* PROBLEM DETAILS
Write out the entire listing below exactly, with the pictures left out.

--- START ---

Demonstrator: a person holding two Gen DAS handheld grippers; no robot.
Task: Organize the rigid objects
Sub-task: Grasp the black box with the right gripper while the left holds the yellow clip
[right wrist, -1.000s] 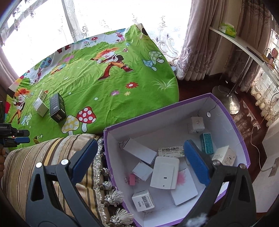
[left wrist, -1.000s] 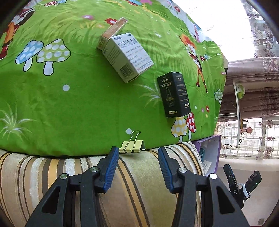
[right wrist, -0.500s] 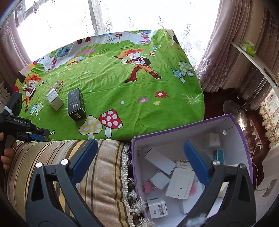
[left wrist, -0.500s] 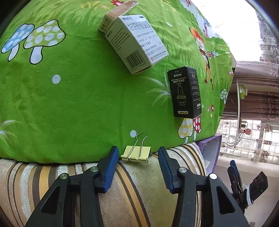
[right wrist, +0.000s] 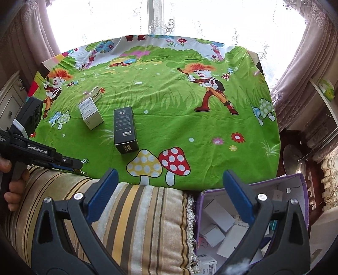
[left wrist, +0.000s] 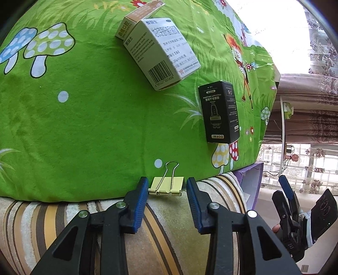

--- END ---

* WRITTEN RESPONSE
Demonstrator: a person holding two Gen DAS handheld grippers; no robot.
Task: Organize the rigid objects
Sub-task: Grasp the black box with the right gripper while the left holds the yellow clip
[right wrist, -1.000s] 
[left wrist, -1.000s] 
[right wrist, -0.500s] 
[left wrist, -0.500s] 
[right wrist, +0.000s] 
[left wrist, +0.000s] 

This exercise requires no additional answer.